If you have decided that you want to develop a new play area, we can help. Here we offer some things to think about.

The location of your play space

You’ll need to consider the advantages and disadvantages of the location you have in mind. Is it easy to get to, and is it safe and suitable for playing? Does it already have features that are good for playing, for example mature trees, hills and slopes? What’s it like at different times of year and in different weather? Who does it belong to? Are there already any other plans for it? Are there any restrictions to developing it?

The ‘play value’

We use the phrase ‘play value’ to describe the range and quality of play opportunities that children get from a play area. A play space with lots of play value has a variety of opportunities for play – physical, social and sensory. You can increase the potential play value of an area by thinking about things like nature, the senses, the elements, equipment and play materials.

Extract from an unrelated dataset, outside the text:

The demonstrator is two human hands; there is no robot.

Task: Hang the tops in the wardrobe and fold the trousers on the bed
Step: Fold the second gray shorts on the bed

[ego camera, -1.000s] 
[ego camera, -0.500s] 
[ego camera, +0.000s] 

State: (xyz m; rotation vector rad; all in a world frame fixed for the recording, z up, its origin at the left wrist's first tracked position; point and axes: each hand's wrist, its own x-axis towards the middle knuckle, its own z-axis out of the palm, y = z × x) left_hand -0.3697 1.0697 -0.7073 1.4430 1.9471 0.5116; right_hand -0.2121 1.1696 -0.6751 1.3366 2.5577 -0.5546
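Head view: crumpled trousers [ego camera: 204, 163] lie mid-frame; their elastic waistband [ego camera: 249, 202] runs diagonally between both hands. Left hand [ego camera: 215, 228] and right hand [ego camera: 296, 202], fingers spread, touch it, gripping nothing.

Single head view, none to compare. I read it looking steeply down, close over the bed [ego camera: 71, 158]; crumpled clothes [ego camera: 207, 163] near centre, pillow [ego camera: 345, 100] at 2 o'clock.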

People who design play areas are often inspired by natural areas such as beaches, woods and wild places. These offer possibilities for freedom, choice, fun, adventure, surprise and discovery, which are all important for play.

You can also include natural features in a play area – for example, grassy mounds, plants, pebbles, water courses, trees and natural puddles.

The Senses

Nature gives lots of varied and changing opportunities to use our senses. Some examples include:

  • the smell of flowers
  • the texture of leaves
  • the sound of birds and insects
  • the taste of herbs
  • The visual interest of colours.

Playing with loose stuff like sand and bark, and walking or running across different surfaces like smooth or crunchy paths uses our senses. Artwork, sculptures, playthings such as streamers, and play equipment like water play features appeal to our senses, too.

The elements – earth, water, fire and air

Natural areas also give children opportunities to interact with the elements, connecting with weather, the seasons and the earth. A designer can be asked to include contact with the elements in their design. Some examples include:

  • muddy areas to dig in
  • streams and water courses
  • naturally occurring puddles
  • campfire areas
  • high structures.


When we picture play areas, we often think of play equipment like slides and swings. Equipment is only one part of a successful play area, though. It’s important to integrate play equipment with other features in the play area.

Play materials

To make the most of a play area, children need to be able to adapt and shape it so that it suits the way they want to play. They need to be able to change it over time and find new opportunities for play. Play materials are things that can be moved around, adapted, built, demolished and mixed up by children. Trees, plants and surfaces covered in loose stuff such as sand or bark provide a supply of loose parts that will change with the seasons.

Access and inclusion

Play areas that work well for disabled children are also better for most children and the wider community to play in. Accessible and inclusive areas make sure that everyone can enter and exit the play area, move around it, and get to the play features or opportunities. Accessible and inclusive areas also make sure children have choices and can play in their own way.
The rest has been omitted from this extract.